### DATASET EXTRACT:

★ ★ ★ ★

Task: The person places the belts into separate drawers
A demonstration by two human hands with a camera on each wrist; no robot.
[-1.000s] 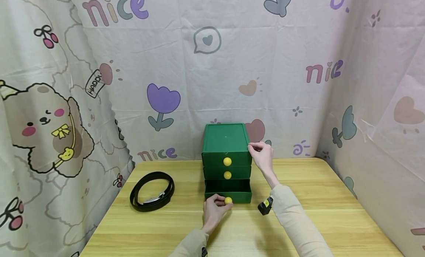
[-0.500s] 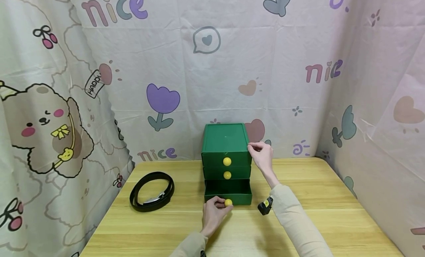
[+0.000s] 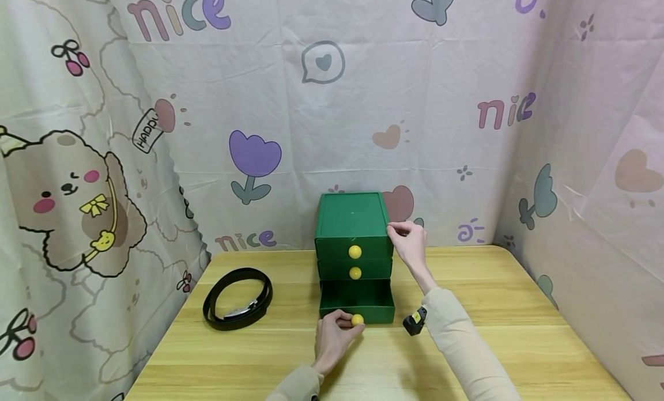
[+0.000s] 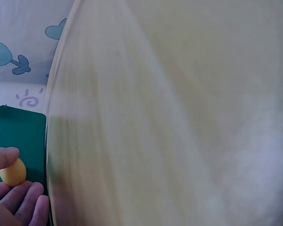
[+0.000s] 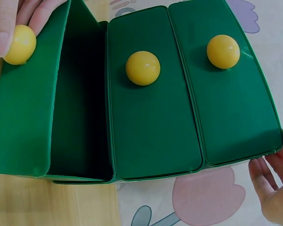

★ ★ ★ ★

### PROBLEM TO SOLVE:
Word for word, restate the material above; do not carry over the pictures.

### WRITTEN ANSWER:
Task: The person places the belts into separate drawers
A demonstration by two human hands with a camera on each wrist; no robot.
[-1.000s] 
[-0.500s] 
[+0.000s] 
[+0.000s] 
[+0.000s] 

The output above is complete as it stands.